NDPMichael J. Galluzzo
East Farms School
Farmington School District
Farmington, Connecticut

"Ours is a respectful community!" says Michael Galluzzo. As principal of East Farms School for 17 years, he has worked closely with teachers, parents, and children to foster the social development of the 459 Pre-K-4 students at his suburban school. Monthly "RESPECT assemblies" reinforce the behavioral themes of Responsibility, Effort, Safety, Patience, Excellence, Caring, and Teamwork. The schoolwide gatherings include skits, storytelling, songs, and recognition for exemplary behavior. Over the past decade, Galluzzo has focused East Farms School’s academic goals, instruction, and staff training on rigorous local educational standards. As a result, student achievement levels have topped school and district records, and the performance gap for minority students has narrowed. East Farms School was named a National Blue Ribbon School in 1997 and also received national honors for outstanding professional development in 1999. A leader in efforts to increase learning opportunities for at-risk children, Galluzzo introduced "Good Start," a literacy program for pre-kindergarten children, and Kindergarten Acceleration for supplementary reading and writing support. He is proud of having nurtured his school’s cultural growth into a professional learning community, in which teachers work together to continually improve instruction and student learning. He holds a B.A. from Manhattan College in New York and two M.A. degrees from New York University.

AustinPete Basile
Star Hill Elementary School
Caesar Rodney School District
Dover, Delaware

"When I came to Star Hill, people judged the school on where we were located, not who we were or what we did," says Pete Basile, reflecting on his arrival as principal of Star Hill Elementary School in 1997. Located in a predominately black neighborhood, the rural K-5 school has built strong ties to the community under Basile’s leadership. By establishing a trusting school climate, in which the staff and 470 students have become like an extended family, Basile created a foundation for continuing academic success. The most challenging and rewarding experience of his principalship was supervising a complete renovation of the Star Hill site into a state-of-the-art facility. But even during the hectic two-year period of construction, when classes were held at three different locations, staff and students stayed focused on learning, and academic achievement never lagged. In 2002-2003, Star Hill Elementary was recognized as a superior school by Delaware’s education department for meeting all of the federal No Child Left Behind criteria, including outstanding teaching practices and extracurricular programs. Basile has a bachelor’s degree from Fairmont State College in West Virginia and a master’s degree from West Virginia University.

NDPSadia M. White
Harriet Tubman Elementary School
District of Columbia Public Schools
Washington, District of Columbia

"Students are reminded daily that the ‘Tubman Way’ is the best way," says Sadia White, describing her urban school’s creed: "The harder you work, the smarter you become; the harder you work, the more successful you will be.

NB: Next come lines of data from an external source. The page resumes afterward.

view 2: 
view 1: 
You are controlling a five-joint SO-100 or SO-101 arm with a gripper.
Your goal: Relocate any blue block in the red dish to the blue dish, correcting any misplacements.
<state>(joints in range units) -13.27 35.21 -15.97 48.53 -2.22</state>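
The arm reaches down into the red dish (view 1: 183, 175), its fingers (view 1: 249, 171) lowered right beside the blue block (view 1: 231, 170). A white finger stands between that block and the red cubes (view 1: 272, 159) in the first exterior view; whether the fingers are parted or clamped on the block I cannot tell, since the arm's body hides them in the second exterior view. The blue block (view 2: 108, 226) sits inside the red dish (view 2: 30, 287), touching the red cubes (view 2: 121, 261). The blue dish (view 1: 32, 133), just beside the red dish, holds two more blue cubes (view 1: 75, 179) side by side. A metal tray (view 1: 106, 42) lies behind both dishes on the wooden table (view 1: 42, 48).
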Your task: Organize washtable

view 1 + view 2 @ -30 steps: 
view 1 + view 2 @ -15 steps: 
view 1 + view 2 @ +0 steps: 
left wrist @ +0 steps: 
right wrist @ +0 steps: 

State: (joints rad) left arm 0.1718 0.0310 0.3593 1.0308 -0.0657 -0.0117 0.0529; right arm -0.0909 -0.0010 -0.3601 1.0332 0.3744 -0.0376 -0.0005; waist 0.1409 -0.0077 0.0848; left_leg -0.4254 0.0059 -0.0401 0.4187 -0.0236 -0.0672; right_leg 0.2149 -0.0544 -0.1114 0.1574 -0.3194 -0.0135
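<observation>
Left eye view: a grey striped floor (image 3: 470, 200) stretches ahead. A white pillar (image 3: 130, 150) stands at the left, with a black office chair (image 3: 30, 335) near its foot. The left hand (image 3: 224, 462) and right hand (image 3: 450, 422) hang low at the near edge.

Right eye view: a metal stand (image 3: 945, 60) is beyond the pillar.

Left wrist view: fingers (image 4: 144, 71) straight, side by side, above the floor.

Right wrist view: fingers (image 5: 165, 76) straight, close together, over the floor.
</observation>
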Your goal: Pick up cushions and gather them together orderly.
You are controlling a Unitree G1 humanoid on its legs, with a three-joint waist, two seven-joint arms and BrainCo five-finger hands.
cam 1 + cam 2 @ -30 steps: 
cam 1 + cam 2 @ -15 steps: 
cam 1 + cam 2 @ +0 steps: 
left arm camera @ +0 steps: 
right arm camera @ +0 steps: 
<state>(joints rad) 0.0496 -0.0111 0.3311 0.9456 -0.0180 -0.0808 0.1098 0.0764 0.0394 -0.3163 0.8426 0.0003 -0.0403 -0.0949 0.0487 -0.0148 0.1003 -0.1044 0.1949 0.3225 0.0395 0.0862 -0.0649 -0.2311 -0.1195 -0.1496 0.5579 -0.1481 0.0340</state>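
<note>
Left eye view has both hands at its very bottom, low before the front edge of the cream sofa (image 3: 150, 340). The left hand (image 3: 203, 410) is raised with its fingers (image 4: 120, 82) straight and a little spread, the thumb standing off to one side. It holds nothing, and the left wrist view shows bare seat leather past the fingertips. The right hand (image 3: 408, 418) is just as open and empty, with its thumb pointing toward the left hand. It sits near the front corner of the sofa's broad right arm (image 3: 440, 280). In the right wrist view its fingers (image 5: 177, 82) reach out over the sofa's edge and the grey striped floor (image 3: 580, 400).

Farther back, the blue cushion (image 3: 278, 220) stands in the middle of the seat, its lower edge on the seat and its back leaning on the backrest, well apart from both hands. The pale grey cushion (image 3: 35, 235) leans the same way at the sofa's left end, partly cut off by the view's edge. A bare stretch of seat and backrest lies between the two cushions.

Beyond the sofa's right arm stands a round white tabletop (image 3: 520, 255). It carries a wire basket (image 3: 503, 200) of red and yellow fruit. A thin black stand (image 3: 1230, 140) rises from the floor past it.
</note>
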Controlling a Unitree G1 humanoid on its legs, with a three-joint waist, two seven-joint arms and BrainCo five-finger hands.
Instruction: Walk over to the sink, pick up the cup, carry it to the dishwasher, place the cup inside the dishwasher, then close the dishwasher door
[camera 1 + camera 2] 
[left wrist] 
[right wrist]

Respect yourself, respect the adults, respect your classmates, respect the environment, and be a good neighbor." In her four years as principal of Harriet Tubman Elementary School, which educates 568 students from preschool Headstart children through sixth grade, the school has met all its goals for standardized test scores. White supervised the effective launch of an inclusion model that features team teaching by general education and special education teachers, as well as teachers who specialize in working with limited- English-speaking students. She also instituted a comprehensive schoolwide discipline program at Tubman that includes a system of due process for punishment referrals as well as intervention strategies that teachers can use in the classroom to prevent problems. The program emphasizes instilling behavioral changes in students by using a positive approach. White earned her B.S. at the District of Columbia Teachers College and her M.A. at the University of the District of Columbia.